Joe Danelo

No. 18
- Position: Placekicker

Personal information
- Born: September 2, 1953 (age 72) Spokane, Washington, U.S.
- Listed height: 5 ft 9 in (1.75 m)
- Listed weight: 166 lb (75 kg)

Career information
- High school: Spokane (WA) Gonzaga Prep
- College: Washington State
- NFL draft: 1975: 10th round, 257th overall pick

Career history
- Green Bay Packers (1975); New York Giants (1976–1982); Buffalo Bills (1983–1984);

Career NFL statistics
- Field goals: 133
- Field goal attempts: 228
- Field goal %: 58.3
- Longest field goal: 55
- Stats at Pro Football Reference

= Joe Danelo =

American football player (born 1953)

Joseph Peter Danelo (born September 2, 1953) is an American former professional football player who was a placekicker in the National Football League (NFL) for ten seasons with the Green Bay Packers, New York Giants, and Buffalo Bills.

Born and raised in Spokane, Washington, Danelo graduated from Gonzaga Prep in 1971. He played college football at Washington State University in Pullman under head coach Jim Sweeney, and started for three seasons, setting records and earning second-team all-conference honors as a senior in 1974. He was selected 257th overall in the tenth round of the 1975 NFL draft by the Miami Dolphins.

==Professional career==
The Dolphins kept Garo Yepremian and Danelo was back in Spokane when the Green Bay Packers called him to be a week-to-week injury replacement for Chester Marcol. He appeared in the season's final twelve games. With Marcol returning in 1976, Packer head coach Bart Starr promised a trade; Danelo pushed for the first-year expansion Seattle Seahawks, but wound up instead with the New York Giants.

In 1981, Danelo kicked a team-record 55-yard field goal for the Giants on September 20 (since broken), and tied the NFL record of six field goals (with no misses) on October 18 (also since broken) at the Kingdome in Seattle.

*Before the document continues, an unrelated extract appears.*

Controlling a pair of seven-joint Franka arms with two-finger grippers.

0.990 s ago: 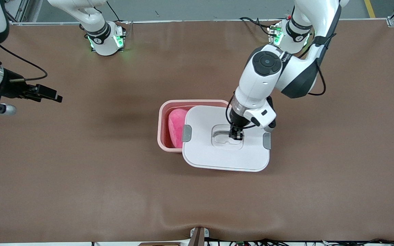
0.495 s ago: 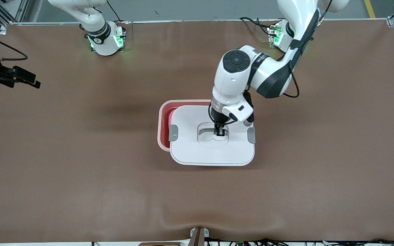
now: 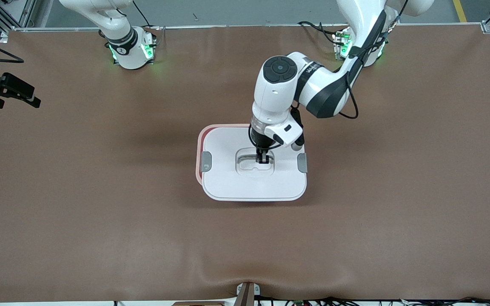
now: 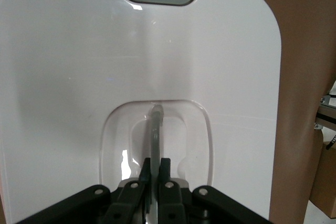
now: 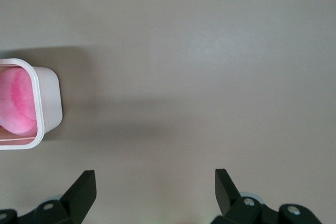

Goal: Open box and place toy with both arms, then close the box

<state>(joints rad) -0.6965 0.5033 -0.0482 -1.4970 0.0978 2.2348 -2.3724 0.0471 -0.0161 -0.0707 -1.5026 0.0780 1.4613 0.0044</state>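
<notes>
Item: box (image 3: 199,146), pink, mid-desk (image 3: 100,212). Lid (image 3: 253,182), white with grey clips, carried by its recessed handle (image 4: 155,129). We note it has travelled from well off toward the left arm's end to nearly square over the box, a thin pink rim showing.

Toy (image 5: 18,100): inside the box, now hidden in the front view. We judge closing nearly complete.

Left gripper (image 3: 263,160): clamped on the handle. Right gripper (image 5: 155,184): jaws spread, empty, waiting over bare desk.

Writing: small lettering on the left arm, unreadable.
</notes>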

On December 19, 1981, Danelo kicked a game-winning 35-yard field goal in overtime against the Dallas Cowboys (after missing three in regulation and one in overtime, though he did kick the field goal that tied the game, sending it into overtime) that enabled both the Giants and the New York Jets to go to the playoffs for the first time in many years (after the Jets won their game against the Green Bay Packers the following day).

==Personal life==
His youngest son was Mario Danelo (1985–2007), a USC Trojans placekicker.